The narrative from the White House is that "the CDC needs to change." While I agree, all institutions need to be challenged to change, I also believe that those forcing the changes are not using rigorous scientific evidence to propose new recommendations to the public.


When major medical organizations start putting out their own recommended guidelines, in some cases different from the CDC, the evidence builds that the CDC is moving in the wrong direction in protecting public health.

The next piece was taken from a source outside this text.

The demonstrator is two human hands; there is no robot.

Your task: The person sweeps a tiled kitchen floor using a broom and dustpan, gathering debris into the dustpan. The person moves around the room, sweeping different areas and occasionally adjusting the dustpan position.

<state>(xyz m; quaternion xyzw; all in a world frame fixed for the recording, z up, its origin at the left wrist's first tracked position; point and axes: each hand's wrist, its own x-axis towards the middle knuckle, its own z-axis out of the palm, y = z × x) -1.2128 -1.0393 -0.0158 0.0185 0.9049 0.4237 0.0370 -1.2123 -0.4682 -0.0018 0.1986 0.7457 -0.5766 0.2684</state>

Here are the U.S. national medical associations that have publicly issued guidance that differs from recent CDC recommendations (as of Sept 2, 2025), with the topic of divergence:

  • American Academy of Pediatrics (AAP) — now recommends COVID-19 vaccination for all children 6–23 months (and permissive for older kids), departing from CDC’s current stance for healthy children. AP NewsCIDRAPPBS

  • American College of Obstetricians and Gynecologists (ACOG) — continues to recommend COVID-19, influenza, and RSV vaccination during pregnancy, explicitly breaking with CDC’s recent changes. ACOGKFF Health NewsCIDRAP

  • Society for Maternal-Fetal Medicine (SMFM) — reaffirms COVID-19 vaccination in pregnancy to protect pregnant patients and infants, contrary to current CDC positioning. SMFM

  • Infectious Diseases Society of America (IDSA) — warns that rolling back CDC recommendations for healthy children and pregnant people will harm access, and maintains a pro-vaccination position at odds with CDC’s shift. Infectious Diseases Society of America

  • American Academy of Family Physicians (AAFP) — leadership joined other major societies in publicly opposing CDC/ACIP upheavals and advocating for evidence-based vaccination guidance (a stance diverging from CDC’s new posture). STAT

  • American College of Nurse-Midwives (ACNM) — issued a 2025 call-to-action recommending four vaccines in pregnancy (flu, Tdap, COVID-19, RSV), departing from CDC’s current recommendations. American College of Nurse Midwives


The complete picture of what is happening to our country's scientific and medical research institutions is more troubling the more you look at it.


I’m realistic that a single voice being raised in concern about what we are seeing may not amount to much. I realize my audience is small and some would say insignificant enough to make a difference. In the end, we each need to take a stand on where we stand. The ability to choose to do something brings with it its own risks and threats. But the choice to do nothing also has its own expected result, even if we do not care to admit it. 


I’ll finish with a quote from Martin Luther King Jr., which, as an integrative medicine physician,\ is resonating particularly strongly at this moment: There is a time when silence is betrayal.